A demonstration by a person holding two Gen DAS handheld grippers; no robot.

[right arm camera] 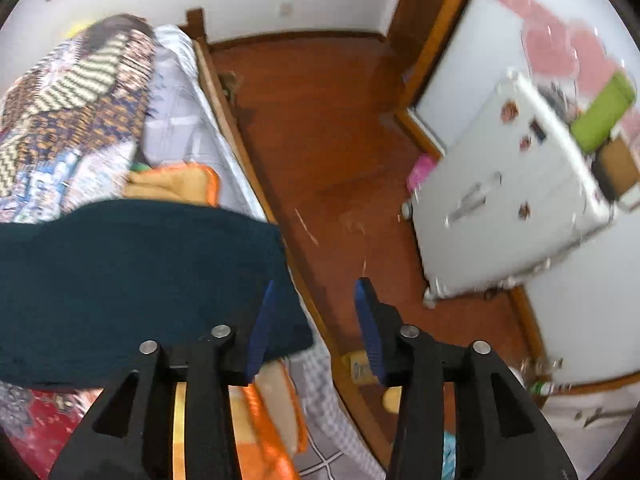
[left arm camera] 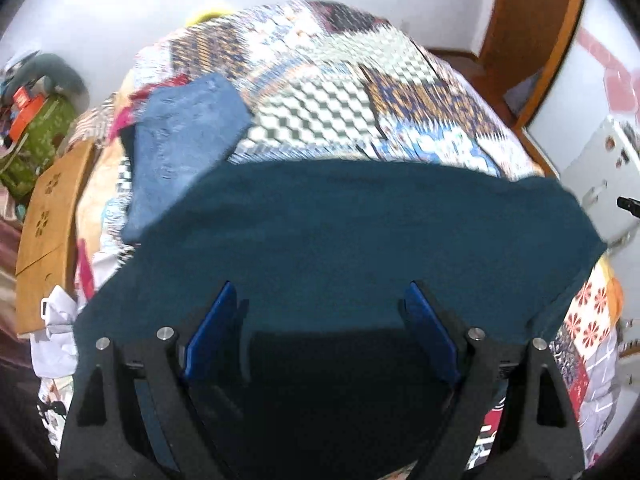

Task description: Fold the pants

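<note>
The dark teal pants (left arm camera: 340,232) lie in a wide flat band across the patchwork bed cover (left arm camera: 340,80). My left gripper (left arm camera: 321,292) hovers over their near part, open wide, with nothing between its blue pads. In the right wrist view the pants (right arm camera: 132,280) end at the bed's edge. My right gripper (right arm camera: 317,284) stands open there, its left finger over the pants' corner and its right finger over the floor. Neither pad presses on the cloth.
A folded blue denim garment (left arm camera: 180,136) lies beyond the pants on the left. A wooden board (left arm camera: 48,220) stands off the bed's left side. An orange blanket (right arm camera: 176,184) pokes out by the wooden bed rail (right arm camera: 240,140). A white cabinet (right arm camera: 512,200) stands on the wooden floor (right arm camera: 320,140).
</note>
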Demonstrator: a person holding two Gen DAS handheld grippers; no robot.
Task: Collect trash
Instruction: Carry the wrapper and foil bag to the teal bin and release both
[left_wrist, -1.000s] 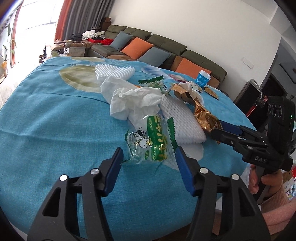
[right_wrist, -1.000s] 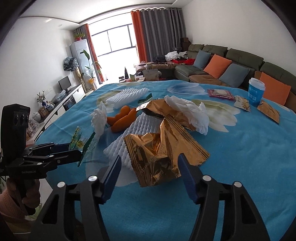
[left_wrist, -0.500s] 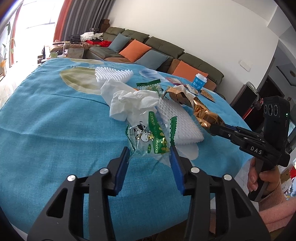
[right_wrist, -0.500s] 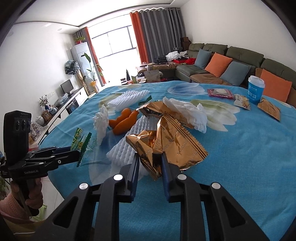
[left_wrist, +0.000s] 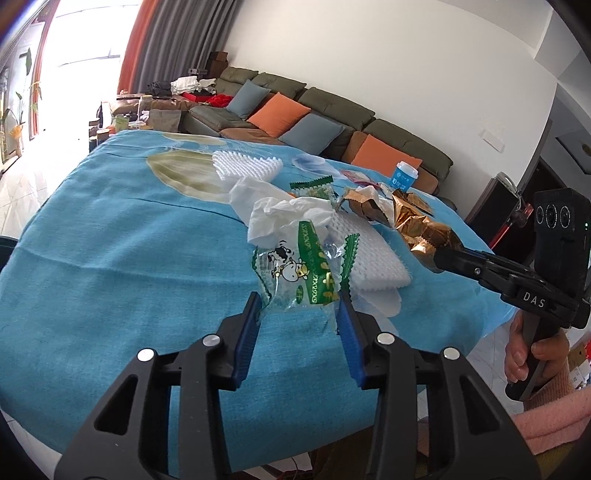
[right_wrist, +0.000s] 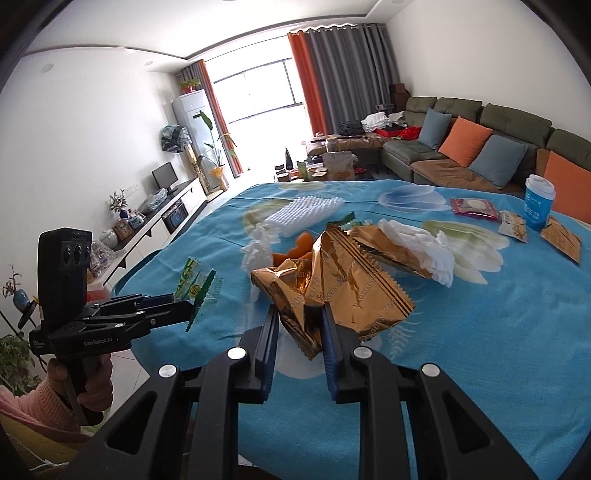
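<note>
The left gripper (left_wrist: 298, 314) has its two blue fingers (left_wrist: 248, 332) partly closed, one on each side of a clear snack wrapper with green edges and a cow picture (left_wrist: 295, 273). The bottom of the wrapper sits between the fingers and the rest sticks up and away from them. Both pads look like they touch the crinkly plastic, so I think the wrapper is held, though only by its bottom edge. Its long side runs from the fingers out toward the far end of the table (left_wrist: 110, 258).

The right gripper (right_wrist: 300, 325) has its fingers much closer together. They are pinched on the near corner of a gold foil wrapper (right_wrist: 332, 288). The wrapper is lifted up and fans out above and beyond the fingers, mostly to the right of them. It is shiny, crumpled and stiff looking, with a zigzag edge.

Each gripper already has its own piece of trash, so neither has to reach. No bin shows clearly in either view, so I cannot tell which way the trash has to go.

More trash lies beyond both pairs of fingers: white foam netting (left_wrist: 369, 254), a crumpled white tissue (left_wrist: 288, 214), orange peel (right_wrist: 299, 251), another gold wrapper (right_wrist: 391, 243), and farther off a blue paper cup (right_wrist: 537, 203) and small snack packets (right_wrist: 472, 208).

The clear wrapper is thin and floppy. I think it could slip out if the left gripper moves fast.
</note>
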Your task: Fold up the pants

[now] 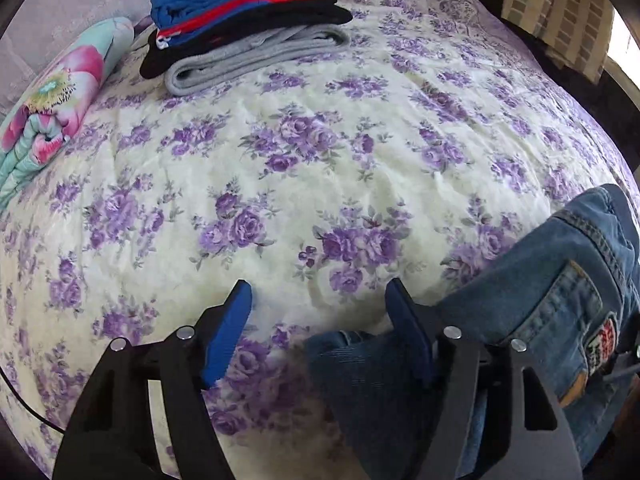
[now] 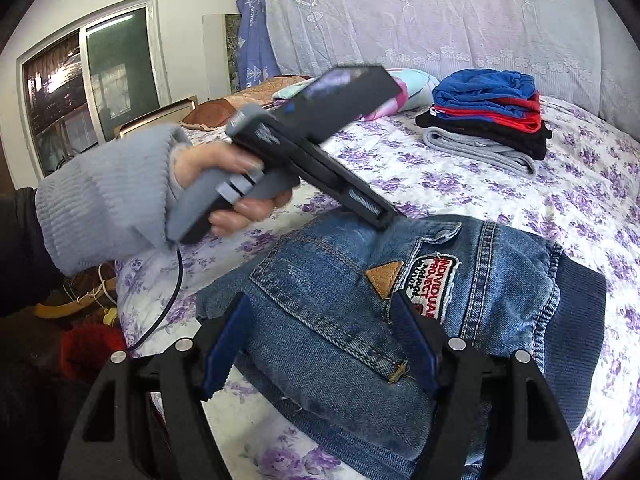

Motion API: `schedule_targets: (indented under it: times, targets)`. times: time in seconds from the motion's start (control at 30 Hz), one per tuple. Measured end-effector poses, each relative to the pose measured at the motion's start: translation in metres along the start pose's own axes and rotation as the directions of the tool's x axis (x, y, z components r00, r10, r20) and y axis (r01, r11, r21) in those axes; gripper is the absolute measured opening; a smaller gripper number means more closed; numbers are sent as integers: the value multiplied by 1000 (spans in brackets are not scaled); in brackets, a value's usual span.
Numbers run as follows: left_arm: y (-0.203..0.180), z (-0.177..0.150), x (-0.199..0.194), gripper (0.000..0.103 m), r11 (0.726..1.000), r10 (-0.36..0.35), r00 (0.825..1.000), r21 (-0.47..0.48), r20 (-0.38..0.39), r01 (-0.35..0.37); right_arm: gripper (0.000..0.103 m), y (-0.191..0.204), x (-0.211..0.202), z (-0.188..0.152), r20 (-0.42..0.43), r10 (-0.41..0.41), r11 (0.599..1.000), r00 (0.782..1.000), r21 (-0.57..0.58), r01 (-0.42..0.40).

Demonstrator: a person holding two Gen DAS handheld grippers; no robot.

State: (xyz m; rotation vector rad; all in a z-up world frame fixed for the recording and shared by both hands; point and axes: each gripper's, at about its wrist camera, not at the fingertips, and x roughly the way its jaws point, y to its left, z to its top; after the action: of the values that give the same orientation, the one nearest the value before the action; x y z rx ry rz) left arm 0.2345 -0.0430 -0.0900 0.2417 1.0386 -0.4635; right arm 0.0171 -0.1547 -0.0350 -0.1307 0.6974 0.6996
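The bed (image 1: 320, 168) fills both views, spread with a cream quilt printed in purple roses, and behind it in the right wrist view stands a headboard under a pale lace cover (image 2: 432, 20). A window (image 2: 88, 80) shows at the left of that view.

The pants (image 2: 400, 320) — blue denim jeans with a sewn patch and a tan leather triangle on the back pocket — lie bunched in a heap on the near part of the bed. In the left wrist view they sit at the lower right (image 1: 540, 312), reaching under the right finger of the tongs.

At the far end of the bed rests a stack of folded clothes (image 1: 248, 24): grey at the bottom, black above it, then red and blue on top. Just left of it lies a rolled floral blanket (image 1: 52, 100) in teal and pink.

A hand in a grey ribbed sleeve (image 2: 236, 184) grips the handle of the left tongs, whose tip touches or nearly touches the far edge of the jeans.

The left tongs (image 1: 320, 296) stand apart, mostly over bare quilt, and clamp nothing. The right tongs (image 2: 320, 312) stand apart as well — their fingers straddle the denim heap, but the pads do not visibly press on it.
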Motion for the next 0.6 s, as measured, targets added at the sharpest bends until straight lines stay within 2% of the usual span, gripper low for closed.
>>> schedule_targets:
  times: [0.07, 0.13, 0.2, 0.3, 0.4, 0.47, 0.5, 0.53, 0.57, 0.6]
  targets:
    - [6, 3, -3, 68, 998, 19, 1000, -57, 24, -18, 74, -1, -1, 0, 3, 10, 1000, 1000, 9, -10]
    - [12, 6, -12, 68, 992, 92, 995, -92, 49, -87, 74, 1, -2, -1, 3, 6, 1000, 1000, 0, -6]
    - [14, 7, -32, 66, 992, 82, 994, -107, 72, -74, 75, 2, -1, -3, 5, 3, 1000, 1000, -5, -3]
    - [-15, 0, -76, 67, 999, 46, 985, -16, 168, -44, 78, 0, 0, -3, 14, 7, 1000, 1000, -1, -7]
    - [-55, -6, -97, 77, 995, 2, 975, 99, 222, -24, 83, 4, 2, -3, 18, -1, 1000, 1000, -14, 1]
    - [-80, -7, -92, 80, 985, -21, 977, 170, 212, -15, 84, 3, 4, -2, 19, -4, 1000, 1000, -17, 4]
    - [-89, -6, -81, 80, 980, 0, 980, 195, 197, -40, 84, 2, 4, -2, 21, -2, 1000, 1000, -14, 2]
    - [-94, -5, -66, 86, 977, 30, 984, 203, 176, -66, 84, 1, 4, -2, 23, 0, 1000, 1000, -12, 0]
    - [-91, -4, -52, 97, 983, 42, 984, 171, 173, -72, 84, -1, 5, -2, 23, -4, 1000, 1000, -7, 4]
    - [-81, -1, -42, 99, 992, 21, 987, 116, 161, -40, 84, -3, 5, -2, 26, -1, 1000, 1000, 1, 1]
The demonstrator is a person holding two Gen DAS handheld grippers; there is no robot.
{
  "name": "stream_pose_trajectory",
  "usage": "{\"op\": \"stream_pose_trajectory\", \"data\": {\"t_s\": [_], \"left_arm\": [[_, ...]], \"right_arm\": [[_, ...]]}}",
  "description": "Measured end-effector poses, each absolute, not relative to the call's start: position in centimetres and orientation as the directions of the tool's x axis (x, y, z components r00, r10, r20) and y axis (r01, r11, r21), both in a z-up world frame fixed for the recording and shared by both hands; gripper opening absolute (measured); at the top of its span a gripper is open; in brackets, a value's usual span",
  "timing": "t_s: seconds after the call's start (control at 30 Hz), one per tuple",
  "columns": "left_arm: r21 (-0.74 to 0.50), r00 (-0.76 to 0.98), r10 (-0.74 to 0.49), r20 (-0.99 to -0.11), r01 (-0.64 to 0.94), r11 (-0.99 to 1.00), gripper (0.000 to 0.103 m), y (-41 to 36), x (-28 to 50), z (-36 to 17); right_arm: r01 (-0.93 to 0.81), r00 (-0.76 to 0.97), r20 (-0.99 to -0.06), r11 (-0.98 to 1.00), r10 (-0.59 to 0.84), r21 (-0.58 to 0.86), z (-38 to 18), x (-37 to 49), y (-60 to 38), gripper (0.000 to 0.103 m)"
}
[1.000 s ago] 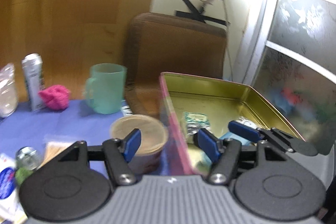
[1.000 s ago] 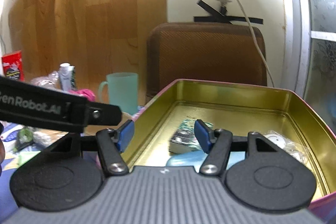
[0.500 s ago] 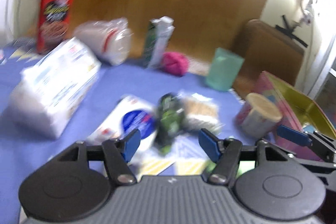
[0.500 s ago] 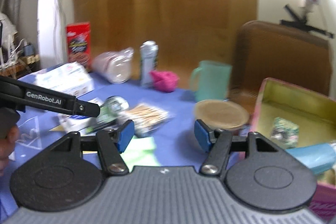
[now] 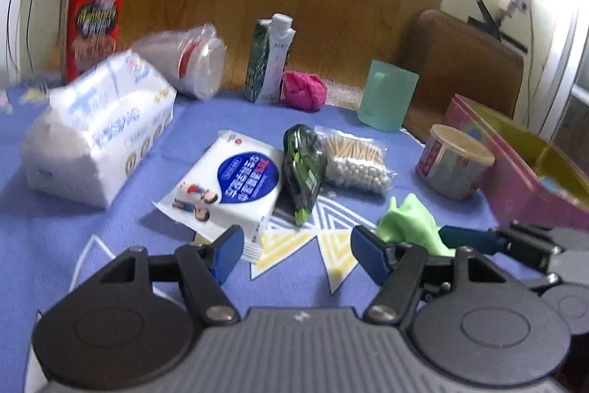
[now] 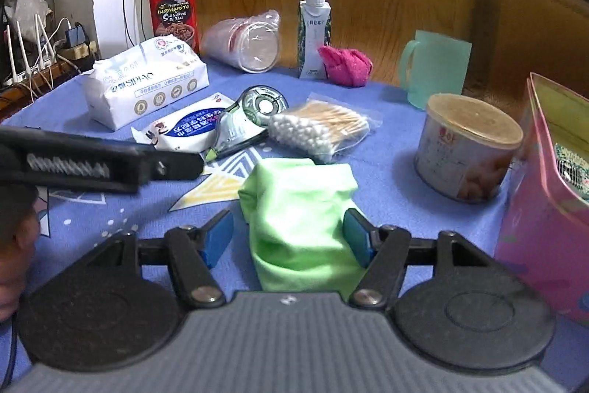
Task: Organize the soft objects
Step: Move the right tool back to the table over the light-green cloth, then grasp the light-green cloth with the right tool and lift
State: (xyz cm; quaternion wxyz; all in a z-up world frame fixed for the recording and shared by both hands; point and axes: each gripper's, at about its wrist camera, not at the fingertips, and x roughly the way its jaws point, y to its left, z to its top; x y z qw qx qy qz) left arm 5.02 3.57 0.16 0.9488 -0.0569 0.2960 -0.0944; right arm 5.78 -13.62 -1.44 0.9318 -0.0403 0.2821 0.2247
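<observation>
A light green cloth (image 6: 300, 212) lies crumpled on the blue tablecloth, between the fingers of my open right gripper (image 6: 289, 240); it also shows in the left wrist view (image 5: 410, 223). My left gripper (image 5: 296, 255) is open and empty above the tablecloth, near a white wet-wipes pack (image 5: 226, 188). A pink knitted cloth (image 6: 344, 61) lies at the back beside a drink carton (image 6: 313, 35). A large tissue pack (image 6: 145, 81) lies at the left. The pink tin box (image 6: 545, 209) with a gold inside stands at the right.
A bag of cotton swabs (image 6: 320, 127), a green tape dispenser (image 6: 250, 113), a round lidded tub (image 6: 467, 146), a green mug (image 6: 436, 72), a tipped clear cup stack (image 6: 243, 41) and a red snack box (image 6: 173, 8) stand around. A brown chair back (image 6: 533, 24) is behind.
Both grippers have swung left from over the tin box to over the tablecloth. The right gripper now has the green cloth between its fingers.
</observation>
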Motion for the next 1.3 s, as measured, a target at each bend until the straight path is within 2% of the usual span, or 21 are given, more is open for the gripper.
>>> {"op": "stream_pose_trajectory", "data": {"t_s": [0.1,0.2,0.27,0.3,0.33,0.4,0.43,0.67,0.83,1.0,1.07,1.1,1.2,1.23,1.3], "left_arm": [[-0.070,0.810,-0.151,-0.566,0.136,0.988,0.067,2.2,5.0,-0.1],[-0.046,0.818,-0.127,-0.561,0.122,0.991,0.067,1.9,4.8,-0.1],[-0.052,0.819,-0.113,-0.563,0.101,0.993,0.067,2.2,4.9,-0.2],[-0.052,0.815,-0.106,-0.570,0.093,0.994,0.067,2.3,5.0,-0.2],[-0.045,0.814,-0.100,-0.572,0.090,0.995,0.067,2.3,5.0,-0.2],[-0.016,0.818,-0.081,-0.569,0.088,0.996,0.068,1.9,4.8,-0.2],[0.000,0.818,-0.071,-0.571,0.086,0.996,0.068,1.7,4.8,-0.2],[0.059,0.811,-0.024,-0.584,0.072,0.996,0.069,0.8,5.2,-0.5],[0.089,0.808,-0.004,-0.589,0.070,0.994,0.072,0.4,5.4,-0.6],[0.107,0.805,0.016,-0.593,0.059,0.993,0.075,-0.1,5.5,-0.6],[0.117,0.804,0.024,-0.594,0.057,0.992,0.075,-0.3,5.5,-0.6],[0.121,0.803,0.027,-0.595,0.056,0.991,0.075,-0.4,5.5,-0.6],[0.119,0.794,0.028,-0.608,0.056,0.991,0.075,-0.8,5.6,-0.4],[0.113,0.790,0.021,-0.613,0.062,0.992,0.076,-0.9,5.7,-0.3],[0.105,0.784,0.004,-0.621,0.078,0.991,0.078,-1.3,5.6,-0.1]], "right_arm": [[-0.440,0.740,-0.541,0.896,0.400,0.059,-1.5,5.8,-13.6,0.069],[-0.428,0.749,-0.536,0.902,0.390,0.057,-1.6,5.8,-13.7,0.066],[-0.420,0.756,-0.530,0.906,0.384,0.056,-1.6,5.7,-13.8,0.059],[-0.408,0.765,-0.524,0.911,0.375,0.056,-1.5,5.6,-13.8,0.049],[-0.397,0.771,-0.518,0.916,0.370,0.063,-1.6,5.6,-14.0,0.033],[-0.354,0.784,-0.514,0.931,0.347,0.088,-1.6,5.6,-14.7,0.019],[-0.346,0.784,-0.513,0.932,0.350,0.107,-1.7,5.6,-15.1,0.015],[-0.338,0.781,-0.505,0.928,0.368,0.155,-1.7,3.8,-16.8,0.012],[-0.383,0.732,-0.514,0.895,0.446,0.230,-1.9,1.5,-18.5,0.010],[-0.428,0.708,-0.505,0.869,0.493,0.248,-2.0,-0.5,-19.4,0.011],[-0.440,0.701,-0.499,0.860,0.509,0.259,-2.0,-0.8,-19.8,0.016],[-0.445,0.699,-0.493,0.855,0.518,0.266,-1.9,-0.9,-20.0,0.022],[-0.470,0.692,-0.475,0.838,0.544,0.277,-1.8,-1.4,-20.4,0.056],[-0.476,0.693,-0.470,0.836,0.547,0.271,-1.8,-1.5,-20.3,0.063],[-0.489,0.700,-0.464,0.838,0.543,0.244,-1.6,-1.8,-20.1,0.067]]}}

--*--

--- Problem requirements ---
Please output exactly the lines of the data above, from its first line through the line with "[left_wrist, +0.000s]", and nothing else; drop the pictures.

--- Solution ---
A demonstration by a person holding two Gen DAS handheld grippers; no robot.

[right arm camera] 
[left arm camera] 

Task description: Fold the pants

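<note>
The dark teal pants (left arm camera: 340,232) lie in a wide flat band across the patchwork bed cover (left arm camera: 340,80). My left gripper (left arm camera: 321,292) hovers over their near part, open wide, with nothing between its blue pads. In the right wrist view the pants (right arm camera: 132,280) end at the bed's edge. My right gripper (right arm camera: 317,284) stands open there, its left finger over the pants' corner and its right finger over the floor. Neither pad presses on the cloth.
A folded blue denim garment (left arm camera: 180,136) lies beyond the pants on the left. A wooden board (left arm camera: 48,220) stands off the bed's left side. An orange blanket (right arm camera: 176,184) pokes out by the wooden bed rail (right arm camera: 240,140). A white cabinet (right arm camera: 512,200) stands on the wooden floor (right arm camera: 320,140).
</note>
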Demonstrator: a person holding two Gen DAS handheld grippers; no robot.
Task: Collect trash
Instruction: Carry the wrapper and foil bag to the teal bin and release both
[left_wrist, -1.000s] 
[right_wrist, -1.000s] 
[left_wrist, -0.500s] 
[right_wrist, -0.500s] 
[left_wrist, +0.000s] 

This finishes the exercise.